Ruchen Huang, Hongwen He*, Xuyang Zhao, Miaojue Gao

*Corresponding author for this work

Research output: Contribution to journalArticlepeer-review

37 Citations (Scopus)

Abstract

With the prosperity of artificial intelligence and new energy vehicles, energy-saving technologies for zero-emission fuel cell hybrid electric vehicles through high-efficient deep reinforcement learning algorithms have become a research focus.

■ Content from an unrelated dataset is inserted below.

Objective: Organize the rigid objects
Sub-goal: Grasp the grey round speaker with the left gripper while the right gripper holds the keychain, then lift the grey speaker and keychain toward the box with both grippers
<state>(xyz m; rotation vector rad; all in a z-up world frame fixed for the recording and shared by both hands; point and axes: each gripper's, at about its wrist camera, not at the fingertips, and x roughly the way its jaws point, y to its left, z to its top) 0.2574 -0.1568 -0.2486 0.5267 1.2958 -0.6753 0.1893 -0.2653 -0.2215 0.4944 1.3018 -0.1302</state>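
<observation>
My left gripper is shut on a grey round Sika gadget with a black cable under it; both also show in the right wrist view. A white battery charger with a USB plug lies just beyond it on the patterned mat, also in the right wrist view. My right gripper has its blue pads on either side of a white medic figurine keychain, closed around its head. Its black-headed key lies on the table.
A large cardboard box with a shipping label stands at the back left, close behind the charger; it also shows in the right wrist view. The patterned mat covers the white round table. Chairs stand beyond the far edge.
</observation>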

This article proposes an energy management strategy based on a novel deep reinforcement learning framework to reduce the hydrogen consumption of a fuel cell hybrid electric bus while suppressing the degradation of the fuel cell. To begin, a novel proximal policy optimization framework is designed by taking advantage of multi-thread distributed computation, and then a promising energy management strategy based on this novel framework is proposed. Furthermore, the fuel cell degradation model is established and fuel cell longevity is incorporated into the optimization objective. Finally, the adaptability and computational efficiency of the proposed strategy are verified under the test cycle. Simulation results indicate that the proposed strategy improves the training efficiency effectively, and achieves efficient optimization of hydrogen conservation and fuel cell degradation suppression compared with the strategy based on the proximal policy optimization algorithm. This article contributes to energy conservation and lifespan extension for fuel cell vehicles through deep reinforcement learning methods.

Original languageEnglish
Article number232717
JournalJournal of Power Sources
Volume561
DOIs
Publication statusPublished - 30 Mar 2023

Keywords

  • Deep reinforcement learning
  • Energy management strategy
  • Fuel cell hybrid electric bus
  • Multi-thread distributed computation
  • Proximal policy optimization (PPO)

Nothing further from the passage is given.